太田の火まつりは、太田町公民館が「郷土を愛する心が文化を育み豊かな地域づくりにつながる。うすれゆく地域の小正月行事を伝承していこう」と町民に呼びかけ、昭和57年2月20日(土曜日)に、太田町公民館と太田町連合青年会が主体となり、大台スキー場入口付近の田んぼを会場として借りて、「ふるさと火祭り」を開催したのが始まりで、第3回目の昭和59年から「太田の火まつり」に名前を変え、今年2月1日に39回目の太田の火まつりを終えました。
実は私は、第1回目の「ふるさと火祭り」からかかわっています。当時は、地元の青年会の一員として、公民館事務所が入っていた生活改善センターの集会室に毎晩のように集まり、お年寄りの指導を受けて、紙質や大きさなどを試行錯誤しながら青年会の仲間とともに紙ふうせんを作っていました。始まりのころは、五穀豊穣や家内安全などの願いや協賛事業所名などを書いた紙ふうせんでした。紙ふうせんに太い筆で文字を書くのが私の役割でもありました。紙ふうせんに絵を描くようになったのは、少し後からのことです。

また、このころは西木村の老人クラブの方がたが、紙ふうせんの作り方を太田へ習いにも来ていました。
5年前に太田地域の80歳代のお年寄りの方がたから聞いた話によれば、昔は習字の書き損じた紙や新聞紙などで作った簡素な紙ふうせんを、稲わらを燃やした煙でふうせんをふくらませ、願いを込めて夜空に解き放ったそうです。
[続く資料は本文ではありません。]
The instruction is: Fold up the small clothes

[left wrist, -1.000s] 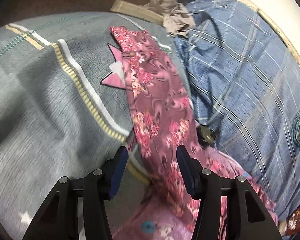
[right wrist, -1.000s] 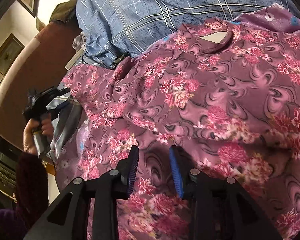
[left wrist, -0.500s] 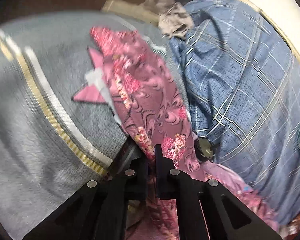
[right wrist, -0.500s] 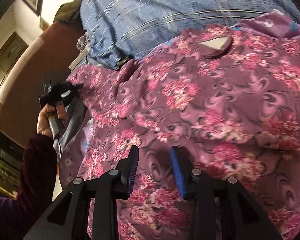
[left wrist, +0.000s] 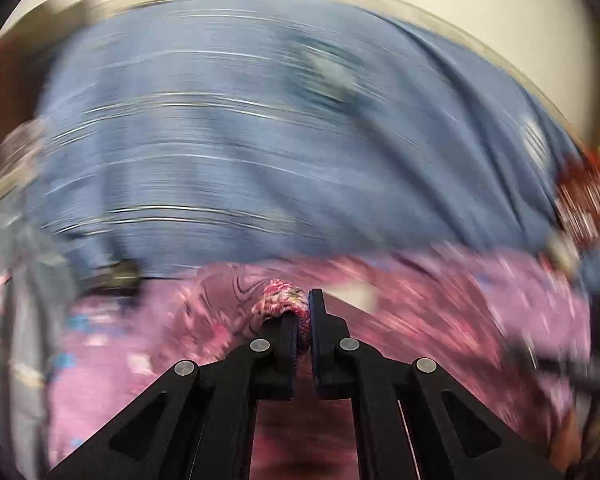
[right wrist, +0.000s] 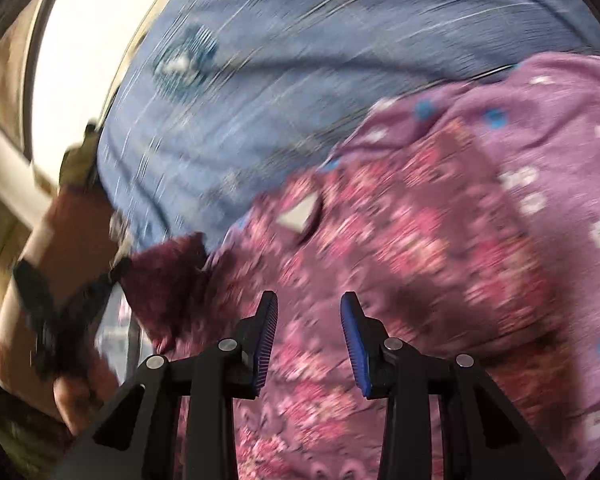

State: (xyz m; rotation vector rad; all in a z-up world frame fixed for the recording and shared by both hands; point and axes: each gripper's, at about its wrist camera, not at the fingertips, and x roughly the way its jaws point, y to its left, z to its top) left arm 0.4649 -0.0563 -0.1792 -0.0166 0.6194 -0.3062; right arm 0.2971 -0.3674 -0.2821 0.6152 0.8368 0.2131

太田地域で紙ふうせんあげが、いつの時代から行われていたかは定かではありませんが、お年寄りの話などからすると、少なくとも100年以上前にはすでに紙ふうせんあげが行われていたと思われます。

こうして長い年月の間に、簡素な紙ふうせんから美しい紙ふうせんに、稲わらの煙からガスバーナーの熱風に変化していますが、地福円満や五穀豊穣、無病息災、そして子どもたちの健やかな成長を願って行われる行事を通して、今を生きる私たちは先人の思いを知ることができます。人々の願いは、今も昔も変わりありません。そして台湾も同じでした。

東北3大まつりの一つで、日本を代表する夏のイベントでもある「青森ねぶた」と同格の扱いで太田の紙ふうせんが展示され、長年、太田の火まつりにかかわってきた私は、とても誇らしく、感無量の思いでした。

これまで私は、紙ふうせんは空にあげるものだと思ってきました。紙ふうせんを展示することは一度も念頭にしたことがありません。また、太田の火まつりの際は、紙ふうせんがふくらむと空に放つため、紙ふうせんの美しい絵は一瞬しか見ることができませんでした。
こうして台湾で展示された太田の紙ふうせんを見て、古くから伝わる行事の伝承は、目的を見失うことなく、時代の変化に合わせて少しずつ変化させ、魅せる(見せる)工夫も必要だと感じました。

太田の火まつりは、来年40回目の節目を迎えます。
火まつりの始まりのころは、紙ふうせんが海を渡るなど誰も思っていませんでした。
来年も太田の紙ふうせんを台湾で展示したいと樹林区長からお話しがありました。
台湾と大仙市の縁をとりもってくださった新北市の陳奇正樹林区長に深く感謝するとともに、太田の紙ふうせんが結ぶ台湾との縁が、人と人との交流、やがては物流を生み、経済交流につながることを願います。